• [DATASET EXCERPT]:
▼

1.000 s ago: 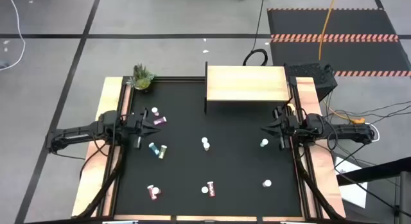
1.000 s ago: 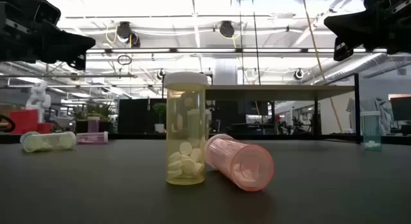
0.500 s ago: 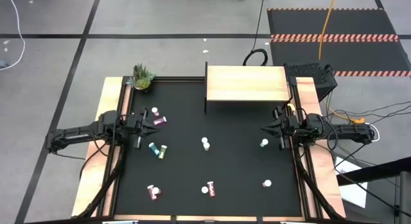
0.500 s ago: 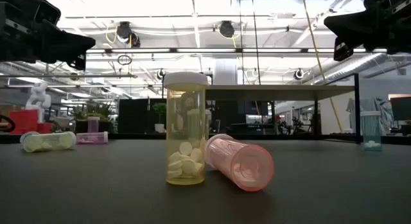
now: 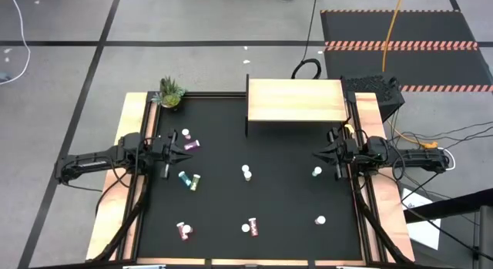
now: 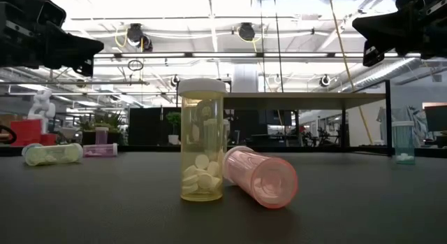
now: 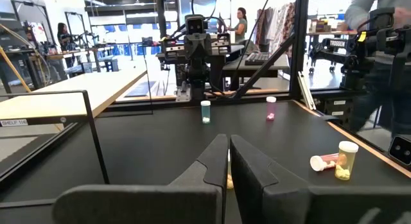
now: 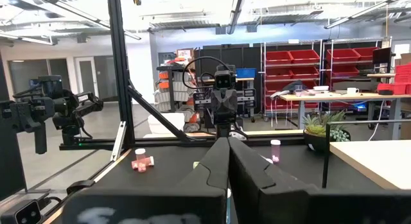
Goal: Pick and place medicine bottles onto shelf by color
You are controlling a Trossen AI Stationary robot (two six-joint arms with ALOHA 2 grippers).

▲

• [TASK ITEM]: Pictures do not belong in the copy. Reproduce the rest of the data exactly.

• [OUTPUT FOR THIS EXERCISE]:
1.000 s ago: 
1.000 s ago: 
0.500 s ago: 
0.500 s ago: 
now: 
now: 
now: 
now: 
Goal: Pick and place medicine bottles onto shelf by color
You are controlling a Trossen AI Stationary robot (two six-joint arms with ALOHA 2 grippers).

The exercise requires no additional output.